Przez ponad dwa lata istnienia Androida, Google zdążył przygotować aplikacje natywne do obsługi większości swoich usług za wyjątkiem czytnika RSS’ów Reader i przeglądarki zdjęć Picasa. Oczywiście mieliśmy do nich dostęp za pomocą przeglądarki internetowej, ale taki sposób korzystania trudno nazwać wygodnym, nawet jeśli strony są specjalnie przystosowane do ekranów komórek. Nadszedł wreszcie czas na nadrobienie zaległości i oto mamy w Markecie program Google Reader dla smartfonów z systemem Android 1.6 lub wyższym.

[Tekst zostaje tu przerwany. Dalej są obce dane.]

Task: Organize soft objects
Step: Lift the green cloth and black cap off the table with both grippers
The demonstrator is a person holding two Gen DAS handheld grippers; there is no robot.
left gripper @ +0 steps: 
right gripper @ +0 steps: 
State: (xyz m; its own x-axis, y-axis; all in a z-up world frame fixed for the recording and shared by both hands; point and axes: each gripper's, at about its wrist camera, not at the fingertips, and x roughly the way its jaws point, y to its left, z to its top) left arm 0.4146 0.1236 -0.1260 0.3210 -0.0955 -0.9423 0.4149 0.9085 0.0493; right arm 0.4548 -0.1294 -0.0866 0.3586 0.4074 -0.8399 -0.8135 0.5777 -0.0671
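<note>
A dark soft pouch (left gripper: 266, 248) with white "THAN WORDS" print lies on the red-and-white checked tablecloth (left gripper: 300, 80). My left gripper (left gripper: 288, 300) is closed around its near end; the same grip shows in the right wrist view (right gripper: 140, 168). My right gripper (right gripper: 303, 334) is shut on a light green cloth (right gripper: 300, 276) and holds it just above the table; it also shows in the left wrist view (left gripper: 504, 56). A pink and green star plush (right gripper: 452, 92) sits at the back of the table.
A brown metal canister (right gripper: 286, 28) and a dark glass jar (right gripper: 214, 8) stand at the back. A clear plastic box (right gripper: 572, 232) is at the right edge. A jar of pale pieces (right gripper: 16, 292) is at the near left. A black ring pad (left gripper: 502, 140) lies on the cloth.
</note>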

Aplikacja spełnia większość wymagań przeciętnego użytkownika Czytnika Google. Mamy synchronizację z obsługą wielu kont, możliwość subskrypcji kanałów bezpośrednio w telefonie, opcje wyszukiwania, odpowiedniej wielkości przyciski i podgląd obrazków
Poszczególne grupy i kanały uszeregowane są na początku alfabetycznie, ale ich kolejność możemy zmienić, dostosowując je do naszej komputerowej wersji. Jest też opcja pokazywania tylko grup/kanałów zawierających nowe posty.
Jeśli nie chce nam się ciągle klikać w ekran, żeby przechodzić do następnych, nieprzeczytanych wpisów (służą do tego strzałki na dole), możemy zamienić telefoniczny przycisk głośności w narzędzie do nawigacji.
Oczywiście przeczytane teksty odróżniają się od nieprzeczytanych kolorem. Tak na przykład wygląda kanał RSS forum OpenMobile.
Google Reader jest prosty, bez żadnych dodatkowych wodotrysków i wymyślnych interfejsów, ale świetnie spełnia swoje zadanie. Aż dziwne, że tak długo zajęło firmie z Mountain View jego przygotowanie. To obowiązkowa aplikacja dla wszystkich regularnych użytkowników Czytnika Google.